Go through the material below and copy each line where the word "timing" appears.
━━━━
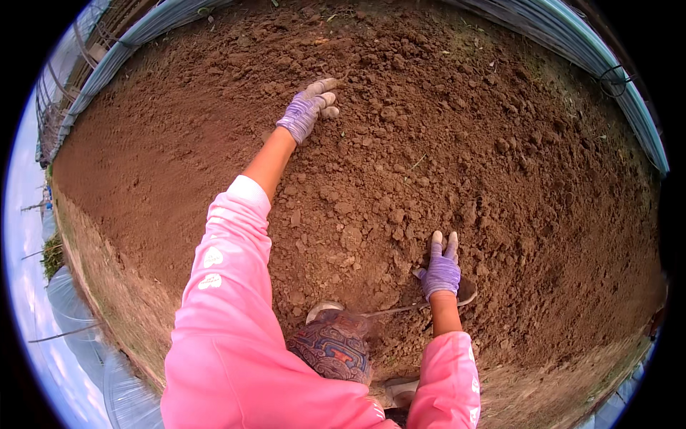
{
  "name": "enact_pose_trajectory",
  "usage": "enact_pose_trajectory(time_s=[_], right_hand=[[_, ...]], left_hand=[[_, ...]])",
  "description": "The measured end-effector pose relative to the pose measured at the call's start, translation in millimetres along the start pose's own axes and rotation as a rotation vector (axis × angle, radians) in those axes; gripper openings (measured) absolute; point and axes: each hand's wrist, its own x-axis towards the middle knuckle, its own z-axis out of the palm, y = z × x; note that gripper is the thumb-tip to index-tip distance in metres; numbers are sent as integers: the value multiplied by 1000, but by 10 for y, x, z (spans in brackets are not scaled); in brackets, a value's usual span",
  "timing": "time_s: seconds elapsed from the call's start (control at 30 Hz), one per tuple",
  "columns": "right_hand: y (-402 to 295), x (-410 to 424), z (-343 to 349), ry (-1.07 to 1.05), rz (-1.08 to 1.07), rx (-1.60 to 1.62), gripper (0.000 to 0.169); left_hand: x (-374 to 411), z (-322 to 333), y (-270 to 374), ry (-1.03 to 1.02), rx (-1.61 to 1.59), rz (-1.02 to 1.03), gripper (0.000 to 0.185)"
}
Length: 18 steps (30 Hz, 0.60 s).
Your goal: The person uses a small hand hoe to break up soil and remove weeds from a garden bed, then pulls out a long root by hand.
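My left hand point(312, 107), in a purple knit glove with soiled pale fingertips, reaches far forward over loose brown soil point(343, 209), its fingers spread; a thin twig or root lies by its fingertips. My right hand point(442, 266), gloved alike, rests fingers-down on the clods nearer my body, to the right. Partly hidden under the right wrist is a dark, rounded thing with a pale rim point(467, 292). From it a thin whitish cord or rod point(394, 310) runs left towards my patterned trouser knee. No object shows in either hand.
Rolled bluish plastic sheeting point(584, 40) borders the soil at the top right, with more point(144, 29) at the top left. A black wire loop point(614, 81) circles the right roll. Plastic-covered tunnels point(80, 300) stand at the far left. A pale shoe point(403, 393) shows below me.
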Motion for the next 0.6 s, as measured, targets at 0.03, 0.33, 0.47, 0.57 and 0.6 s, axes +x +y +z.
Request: enact_pose_trajectory(time_s=[0.03,0.33,0.47,0.57,0.6], right_hand=[[-20,12,-5,1,-18,-4,101],[57,-70,-158,-66,-34,45,87],[108,-216,-118,221,-242,228,55],[57,-533,-29,322,-270,448,46],[76,-639,-2,262,-251,510,38]], left_hand=[[-286,-116,-127,-15,-76,-4,43],[-4299,-985,-934,47,761,-608,32],[-4803,-589,-1001,-784,1593,-822,32],[-4753,-261,-1005,-332,1232,-608,31],[-4717,-200,-1094,-248,1189,-419,31]])
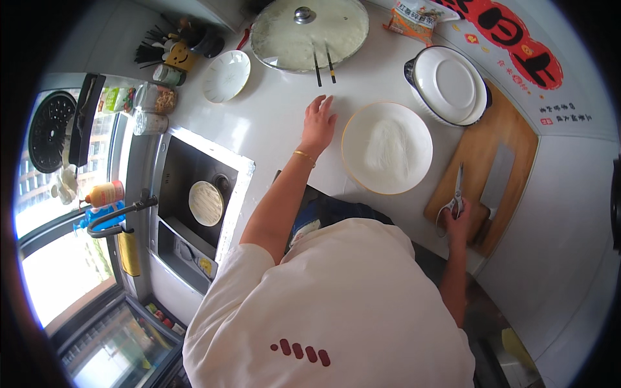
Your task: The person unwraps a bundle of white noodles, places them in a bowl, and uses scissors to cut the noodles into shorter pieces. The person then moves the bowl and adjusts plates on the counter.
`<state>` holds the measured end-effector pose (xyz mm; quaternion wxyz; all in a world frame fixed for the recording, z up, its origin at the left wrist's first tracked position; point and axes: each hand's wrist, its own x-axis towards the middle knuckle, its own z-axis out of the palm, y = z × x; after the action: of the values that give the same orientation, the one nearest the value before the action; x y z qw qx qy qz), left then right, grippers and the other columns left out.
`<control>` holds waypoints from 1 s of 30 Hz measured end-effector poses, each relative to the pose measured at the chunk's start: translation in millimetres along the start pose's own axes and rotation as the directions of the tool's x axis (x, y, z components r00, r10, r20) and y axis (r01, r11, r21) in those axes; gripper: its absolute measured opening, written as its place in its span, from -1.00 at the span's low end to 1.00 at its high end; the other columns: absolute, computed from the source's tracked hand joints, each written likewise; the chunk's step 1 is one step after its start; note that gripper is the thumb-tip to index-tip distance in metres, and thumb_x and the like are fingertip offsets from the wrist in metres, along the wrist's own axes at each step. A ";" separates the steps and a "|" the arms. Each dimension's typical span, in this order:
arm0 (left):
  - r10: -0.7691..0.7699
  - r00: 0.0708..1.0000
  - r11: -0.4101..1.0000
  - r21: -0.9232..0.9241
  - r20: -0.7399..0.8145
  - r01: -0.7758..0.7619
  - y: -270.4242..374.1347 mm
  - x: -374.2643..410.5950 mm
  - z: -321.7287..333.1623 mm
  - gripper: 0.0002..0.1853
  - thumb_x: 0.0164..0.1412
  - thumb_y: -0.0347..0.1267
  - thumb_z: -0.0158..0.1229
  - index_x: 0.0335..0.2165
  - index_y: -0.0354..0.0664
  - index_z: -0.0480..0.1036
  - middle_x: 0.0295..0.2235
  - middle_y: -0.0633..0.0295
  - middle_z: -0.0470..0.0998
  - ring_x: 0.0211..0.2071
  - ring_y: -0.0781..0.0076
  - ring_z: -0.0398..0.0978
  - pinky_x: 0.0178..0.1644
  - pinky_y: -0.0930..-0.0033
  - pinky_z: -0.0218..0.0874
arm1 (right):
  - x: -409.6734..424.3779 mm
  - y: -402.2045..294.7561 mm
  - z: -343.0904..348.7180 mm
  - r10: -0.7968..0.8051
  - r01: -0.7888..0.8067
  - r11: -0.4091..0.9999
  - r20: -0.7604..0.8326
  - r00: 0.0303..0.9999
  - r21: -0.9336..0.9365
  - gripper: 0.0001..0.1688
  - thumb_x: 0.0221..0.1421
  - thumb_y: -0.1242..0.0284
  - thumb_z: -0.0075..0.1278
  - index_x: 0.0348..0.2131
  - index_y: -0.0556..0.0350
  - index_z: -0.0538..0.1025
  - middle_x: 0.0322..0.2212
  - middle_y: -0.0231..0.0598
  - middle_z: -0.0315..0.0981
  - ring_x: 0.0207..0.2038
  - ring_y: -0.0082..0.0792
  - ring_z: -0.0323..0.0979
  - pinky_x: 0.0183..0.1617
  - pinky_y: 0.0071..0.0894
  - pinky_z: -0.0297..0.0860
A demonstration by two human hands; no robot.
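Note:
My left hand (319, 123) reaches over the counter with its fingers apart and nothing in them, just below a pair of black chopsticks (318, 72). The chopsticks lean at the edge of a large pan with a glass lid (276, 41). On the right, my right hand (457, 220) holds kitchen scissors (458, 191) by the handles, their blades pointing away from me over the wooden cutting board (509, 116). Between my hands stands a white bowl with a yellow rim (356, 167), holding dry-looking white noodles (388, 145).
A cleaver (499, 169) lies on the board. A lidded white dish (449, 85) overlaps its far end, near a food packet (415, 22). A white plate (226, 76) and jars (150, 123) stand left. The sink (179, 169) holds a small bowl (205, 203).

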<state>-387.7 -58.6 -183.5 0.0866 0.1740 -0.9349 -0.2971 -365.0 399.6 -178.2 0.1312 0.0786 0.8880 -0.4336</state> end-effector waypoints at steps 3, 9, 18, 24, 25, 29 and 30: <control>0.063 0.998 0.995 0.072 0.012 -0.064 -2.7 21.9 11.7 -0.40 0.14 -0.35 0.10 0.16 -0.10 0.18 0.19 0.14 0.14 0.20 0.03 0.07 0.25 0.13 0.01 | 3.2 12.6 -1.6 -0.021 0.017 0.991 -0.023 1.000 -0.136 -0.35 -0.14 0.43 0.21 -0.02 0.05 0.33 -0.41 -0.30 0.40 -0.42 -0.49 0.35 -0.28 -0.43 0.34; 0.237 0.966 0.935 0.247 0.101 -0.255 -4.0 41.7 36.6 -0.42 0.19 -0.26 -0.01 0.17 -0.11 0.16 0.24 0.22 0.12 0.24 0.03 0.05 0.25 0.11 -0.02 | -5.8 -30.7 -0.7 -0.014 0.018 0.964 0.015 1.000 -0.266 -0.35 -0.10 0.41 0.16 0.02 0.06 0.33 -0.32 -0.05 0.47 -0.31 -0.14 0.46 -0.19 -0.22 0.37; 0.316 0.914 0.844 0.364 0.255 -0.393 11.4 3.0 7.2 -0.52 0.24 -0.28 -0.15 0.13 -0.12 0.23 0.17 0.30 0.23 0.25 0.29 0.07 0.31 0.16 -0.13 | -18.5 -63.7 -0.5 -0.056 0.038 0.839 -0.017 0.998 -0.543 -0.30 -0.03 0.39 0.13 0.11 -0.02 0.28 -0.23 0.12 0.45 -0.14 0.14 0.41 -0.07 -0.01 0.34; 0.412 0.868 0.819 0.304 0.278 -0.487 -1.3 -41.4 -10.5 -0.59 0.23 -0.35 -0.12 0.04 -0.15 0.33 0.11 0.28 0.31 0.19 0.28 0.17 0.28 0.15 -0.05 | -32.8 -97.5 -0.6 0.027 -0.017 0.645 0.001 1.000 -0.764 -0.33 0.02 0.25 0.09 0.11 -0.02 0.30 -0.23 0.09 0.46 -0.16 0.05 0.44 -0.10 -0.05 0.37; 0.422 0.855 0.821 0.273 0.300 -0.501 -3.1 -50.4 -12.2 -0.59 0.22 -0.36 -0.11 0.04 -0.17 0.33 0.10 0.25 0.32 0.19 0.27 0.18 0.28 0.14 -0.04 | -32.9 -91.7 -1.8 -0.022 0.024 0.661 0.012 1.000 -0.750 -0.33 0.03 0.22 0.09 0.11 0.00 0.30 -0.24 0.07 0.47 -0.18 -0.01 0.46 -0.12 -0.08 0.38; 0.484 0.813 0.847 0.060 0.323 -0.528 -3.5 -85.6 -16.3 -0.60 0.16 -0.41 -0.03 0.00 -0.23 0.34 0.07 0.15 0.35 0.15 0.22 0.23 0.25 0.16 0.02 | -32.4 -101.3 21.8 0.141 -0.056 0.935 0.223 0.965 -0.350 -0.35 0.13 0.13 0.01 0.10 0.07 0.29 -0.25 -0.01 0.49 -0.27 -0.24 0.50 -0.19 -0.24 0.42; 0.508 0.788 0.840 0.003 0.348 -0.543 0.0 -92.1 -18.9 -0.59 0.14 -0.42 -0.02 0.00 -0.23 0.34 0.06 0.14 0.35 0.14 0.21 0.23 0.24 0.17 0.03 | -35.6 -113.2 34.8 0.202 -0.171 0.978 0.312 0.929 -0.123 -0.38 0.17 0.13 -0.04 0.09 0.10 0.28 -0.24 -0.03 0.48 -0.27 -0.27 0.49 -0.19 -0.27 0.43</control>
<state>-297.6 -33.8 -173.6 -0.0024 -0.1414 -0.9610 -0.2376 -354.0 302.0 -103.2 0.3186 0.0844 0.8625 -0.3840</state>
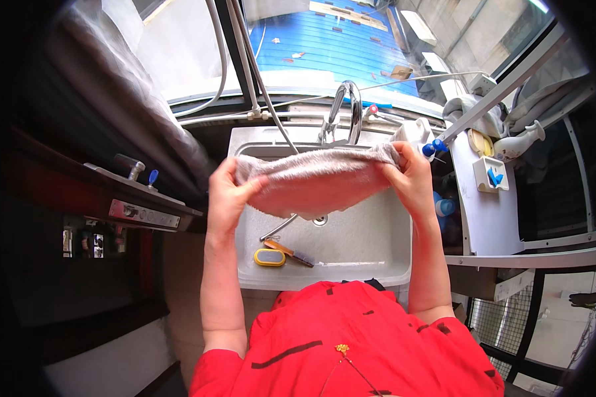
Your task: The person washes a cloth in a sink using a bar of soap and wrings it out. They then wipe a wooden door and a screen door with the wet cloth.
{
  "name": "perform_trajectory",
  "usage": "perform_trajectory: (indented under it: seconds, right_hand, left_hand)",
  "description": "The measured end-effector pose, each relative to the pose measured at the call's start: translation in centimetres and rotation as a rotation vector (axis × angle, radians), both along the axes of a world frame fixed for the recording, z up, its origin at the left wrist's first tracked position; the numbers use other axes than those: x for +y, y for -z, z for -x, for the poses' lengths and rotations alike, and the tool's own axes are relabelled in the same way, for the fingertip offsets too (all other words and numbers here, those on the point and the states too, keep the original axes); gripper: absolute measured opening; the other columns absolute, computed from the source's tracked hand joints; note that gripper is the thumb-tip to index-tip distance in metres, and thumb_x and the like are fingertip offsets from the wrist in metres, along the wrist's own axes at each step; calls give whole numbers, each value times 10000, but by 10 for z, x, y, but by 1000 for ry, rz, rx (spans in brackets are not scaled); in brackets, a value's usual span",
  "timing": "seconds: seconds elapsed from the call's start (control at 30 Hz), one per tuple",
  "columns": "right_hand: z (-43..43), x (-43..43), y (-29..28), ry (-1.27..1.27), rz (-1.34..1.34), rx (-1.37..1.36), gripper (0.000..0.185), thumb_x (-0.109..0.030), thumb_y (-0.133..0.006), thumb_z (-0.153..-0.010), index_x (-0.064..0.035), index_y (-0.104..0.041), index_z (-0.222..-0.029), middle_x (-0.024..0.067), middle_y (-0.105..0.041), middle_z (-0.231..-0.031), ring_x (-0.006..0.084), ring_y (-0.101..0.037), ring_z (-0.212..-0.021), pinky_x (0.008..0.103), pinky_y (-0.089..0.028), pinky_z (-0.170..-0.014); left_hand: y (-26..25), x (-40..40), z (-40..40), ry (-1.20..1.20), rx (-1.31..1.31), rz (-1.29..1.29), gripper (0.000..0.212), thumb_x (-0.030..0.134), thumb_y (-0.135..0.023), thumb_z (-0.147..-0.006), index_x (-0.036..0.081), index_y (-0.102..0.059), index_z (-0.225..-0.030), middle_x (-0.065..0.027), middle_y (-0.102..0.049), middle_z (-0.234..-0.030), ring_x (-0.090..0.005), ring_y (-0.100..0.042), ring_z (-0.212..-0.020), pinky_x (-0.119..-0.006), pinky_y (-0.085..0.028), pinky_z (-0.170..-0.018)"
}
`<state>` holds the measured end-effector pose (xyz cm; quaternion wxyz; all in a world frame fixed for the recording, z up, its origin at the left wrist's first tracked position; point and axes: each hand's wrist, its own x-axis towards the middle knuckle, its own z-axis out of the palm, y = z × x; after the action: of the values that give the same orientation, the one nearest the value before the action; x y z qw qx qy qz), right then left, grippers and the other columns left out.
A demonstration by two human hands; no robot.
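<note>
A pale, fuzzy cloth [318, 186], perhaps a towel, stretches between my hands above a light-coloured sink [362, 248]. My left hand [231, 196] pinches its left end, thumb on the near side. At the other end, my right hand [411, 173] grips a bunched corner. The cloth sags in the middle and hides part of the basin's far side. Below it, the drain [320, 221] is partly visible. On the basin floor lie a yellow-and-grey oval scrubber [269, 257] and a brush with an orange handle [279, 247].
A chrome faucet [353, 114] rises behind the cloth. To the right, a shelf [491, 218] bears a white soap holder [490, 174] and a white vase [521, 141]. A white plastic jug [414, 133] stands near the sink's back right. On the left are a curtain [129, 99] and a door handle [130, 166].
</note>
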<state>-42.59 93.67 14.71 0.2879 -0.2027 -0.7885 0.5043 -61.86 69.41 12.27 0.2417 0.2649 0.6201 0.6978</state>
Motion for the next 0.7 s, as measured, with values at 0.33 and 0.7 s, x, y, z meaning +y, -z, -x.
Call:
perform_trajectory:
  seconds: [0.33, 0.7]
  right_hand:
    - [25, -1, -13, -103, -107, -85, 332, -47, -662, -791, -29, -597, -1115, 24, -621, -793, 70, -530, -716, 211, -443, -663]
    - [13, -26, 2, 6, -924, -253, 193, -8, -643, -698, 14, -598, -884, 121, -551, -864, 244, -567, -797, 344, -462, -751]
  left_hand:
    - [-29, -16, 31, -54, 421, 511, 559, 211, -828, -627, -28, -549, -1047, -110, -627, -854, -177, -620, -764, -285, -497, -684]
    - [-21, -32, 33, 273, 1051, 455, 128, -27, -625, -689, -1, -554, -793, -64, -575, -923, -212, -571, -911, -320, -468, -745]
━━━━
- [Solution]:
  "timing": "time_s: seconds elapsed from the call's start (control at 30 Hz), one per tuple",
  "timing": "seconds: seconds elapsed from the call's start (control at 30 Hz), one per tuple",

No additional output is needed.